**Aim of the exercise**. Repeat only the lines below from the one containing "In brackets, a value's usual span" through the one containing "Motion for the", inclusive, exactly as written.

**Supplied information**.

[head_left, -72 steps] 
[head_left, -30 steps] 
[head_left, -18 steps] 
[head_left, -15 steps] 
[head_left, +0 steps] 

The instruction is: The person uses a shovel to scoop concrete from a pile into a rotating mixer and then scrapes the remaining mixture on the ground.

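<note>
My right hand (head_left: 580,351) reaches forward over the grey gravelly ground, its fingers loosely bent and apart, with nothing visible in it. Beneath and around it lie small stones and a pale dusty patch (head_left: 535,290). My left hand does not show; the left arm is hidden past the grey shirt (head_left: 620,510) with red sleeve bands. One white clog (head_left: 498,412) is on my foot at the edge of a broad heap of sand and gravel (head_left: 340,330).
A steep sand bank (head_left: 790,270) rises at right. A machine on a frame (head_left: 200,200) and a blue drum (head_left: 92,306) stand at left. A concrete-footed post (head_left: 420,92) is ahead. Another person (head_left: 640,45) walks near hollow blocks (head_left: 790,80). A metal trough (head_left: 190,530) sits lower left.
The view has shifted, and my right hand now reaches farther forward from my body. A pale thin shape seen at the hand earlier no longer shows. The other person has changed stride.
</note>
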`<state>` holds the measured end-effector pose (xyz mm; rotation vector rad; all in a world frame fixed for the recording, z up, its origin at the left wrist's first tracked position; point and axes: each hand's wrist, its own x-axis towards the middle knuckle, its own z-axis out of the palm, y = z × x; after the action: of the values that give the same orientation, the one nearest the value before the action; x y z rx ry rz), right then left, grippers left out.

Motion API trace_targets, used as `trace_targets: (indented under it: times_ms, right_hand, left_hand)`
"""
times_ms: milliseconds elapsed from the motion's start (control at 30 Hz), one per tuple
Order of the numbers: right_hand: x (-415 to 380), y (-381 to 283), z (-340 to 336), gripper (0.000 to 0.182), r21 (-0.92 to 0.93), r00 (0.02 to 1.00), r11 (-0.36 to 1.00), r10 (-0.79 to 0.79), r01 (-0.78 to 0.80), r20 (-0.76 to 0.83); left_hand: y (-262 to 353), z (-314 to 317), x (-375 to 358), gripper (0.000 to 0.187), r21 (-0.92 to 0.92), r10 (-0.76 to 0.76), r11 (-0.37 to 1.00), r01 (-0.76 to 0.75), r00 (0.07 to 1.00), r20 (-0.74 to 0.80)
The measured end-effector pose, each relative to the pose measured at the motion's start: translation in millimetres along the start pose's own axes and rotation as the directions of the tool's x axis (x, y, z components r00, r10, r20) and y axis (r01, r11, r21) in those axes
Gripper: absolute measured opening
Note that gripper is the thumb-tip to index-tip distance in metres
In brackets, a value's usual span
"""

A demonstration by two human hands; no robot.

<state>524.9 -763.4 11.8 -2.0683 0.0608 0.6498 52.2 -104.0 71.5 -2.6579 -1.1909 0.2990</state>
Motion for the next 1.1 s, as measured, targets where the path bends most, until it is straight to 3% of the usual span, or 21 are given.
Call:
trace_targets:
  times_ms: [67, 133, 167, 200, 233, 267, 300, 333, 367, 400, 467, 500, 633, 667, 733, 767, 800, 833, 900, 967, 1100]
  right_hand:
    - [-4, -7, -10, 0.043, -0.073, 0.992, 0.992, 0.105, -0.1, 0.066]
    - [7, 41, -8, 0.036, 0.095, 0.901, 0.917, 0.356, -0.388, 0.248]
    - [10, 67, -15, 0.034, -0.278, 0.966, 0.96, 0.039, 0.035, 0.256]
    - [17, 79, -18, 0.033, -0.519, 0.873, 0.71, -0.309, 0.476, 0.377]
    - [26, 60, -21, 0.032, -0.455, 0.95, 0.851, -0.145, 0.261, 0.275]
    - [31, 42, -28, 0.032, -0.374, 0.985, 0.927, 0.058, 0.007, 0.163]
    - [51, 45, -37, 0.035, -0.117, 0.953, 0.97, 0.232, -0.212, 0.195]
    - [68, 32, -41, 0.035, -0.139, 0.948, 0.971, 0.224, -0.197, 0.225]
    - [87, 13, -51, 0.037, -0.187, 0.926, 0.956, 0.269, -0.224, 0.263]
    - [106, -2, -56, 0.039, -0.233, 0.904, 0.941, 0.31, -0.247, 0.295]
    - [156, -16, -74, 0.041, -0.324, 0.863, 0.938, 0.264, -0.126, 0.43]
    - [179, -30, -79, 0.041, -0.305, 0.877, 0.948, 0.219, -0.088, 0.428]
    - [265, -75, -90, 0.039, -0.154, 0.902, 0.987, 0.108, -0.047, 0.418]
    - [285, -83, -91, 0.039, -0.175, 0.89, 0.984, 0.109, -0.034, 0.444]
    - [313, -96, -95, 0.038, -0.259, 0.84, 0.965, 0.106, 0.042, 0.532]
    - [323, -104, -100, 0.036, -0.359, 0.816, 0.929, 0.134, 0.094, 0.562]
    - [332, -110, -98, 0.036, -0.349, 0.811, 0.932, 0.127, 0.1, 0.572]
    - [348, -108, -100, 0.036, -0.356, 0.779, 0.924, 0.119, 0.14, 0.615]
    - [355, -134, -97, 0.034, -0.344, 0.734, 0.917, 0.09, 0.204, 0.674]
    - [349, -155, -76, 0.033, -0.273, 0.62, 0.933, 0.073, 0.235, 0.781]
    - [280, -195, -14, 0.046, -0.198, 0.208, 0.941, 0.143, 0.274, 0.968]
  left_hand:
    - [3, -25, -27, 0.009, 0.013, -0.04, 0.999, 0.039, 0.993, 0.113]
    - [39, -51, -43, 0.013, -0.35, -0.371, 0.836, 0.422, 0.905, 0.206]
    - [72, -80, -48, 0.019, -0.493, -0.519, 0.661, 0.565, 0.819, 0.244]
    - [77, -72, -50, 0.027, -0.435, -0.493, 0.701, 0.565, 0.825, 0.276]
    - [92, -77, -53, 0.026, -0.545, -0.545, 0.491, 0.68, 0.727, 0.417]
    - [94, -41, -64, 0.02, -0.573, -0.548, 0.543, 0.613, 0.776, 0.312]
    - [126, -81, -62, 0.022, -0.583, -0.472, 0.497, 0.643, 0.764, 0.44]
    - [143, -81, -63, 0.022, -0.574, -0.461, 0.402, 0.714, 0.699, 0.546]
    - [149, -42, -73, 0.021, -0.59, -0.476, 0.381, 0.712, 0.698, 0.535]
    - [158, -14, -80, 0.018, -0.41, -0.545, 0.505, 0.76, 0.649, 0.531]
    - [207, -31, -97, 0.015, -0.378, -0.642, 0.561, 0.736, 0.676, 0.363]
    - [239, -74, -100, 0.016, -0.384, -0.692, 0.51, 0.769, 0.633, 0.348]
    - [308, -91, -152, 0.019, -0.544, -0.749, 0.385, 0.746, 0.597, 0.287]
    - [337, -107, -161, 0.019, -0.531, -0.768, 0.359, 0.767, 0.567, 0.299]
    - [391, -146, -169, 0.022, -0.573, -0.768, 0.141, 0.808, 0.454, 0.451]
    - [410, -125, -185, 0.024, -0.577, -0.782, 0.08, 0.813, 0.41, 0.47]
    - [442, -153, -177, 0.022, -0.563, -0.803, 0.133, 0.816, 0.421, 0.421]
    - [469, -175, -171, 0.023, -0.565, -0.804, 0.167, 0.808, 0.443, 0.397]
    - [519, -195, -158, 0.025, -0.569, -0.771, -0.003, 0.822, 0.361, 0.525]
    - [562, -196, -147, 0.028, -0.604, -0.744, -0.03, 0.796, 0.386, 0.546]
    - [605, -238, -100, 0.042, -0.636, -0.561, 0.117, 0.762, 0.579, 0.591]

**Reply to the exercise**.
In brackets, a value's usual span
"""

A demonstration by two human hands; no robot.

<state>524.9 -763.4 11.8 -2.0683 0.0608 0.6498 52.2 -104.0 71.5 -2.6579 -1.1909 0.2990</state>
Motion for the next 1.1 s, as measured, targets where the path bends most, until it is straight to 3% of the usual span, or 21 are given.

What the exercise required is now complete.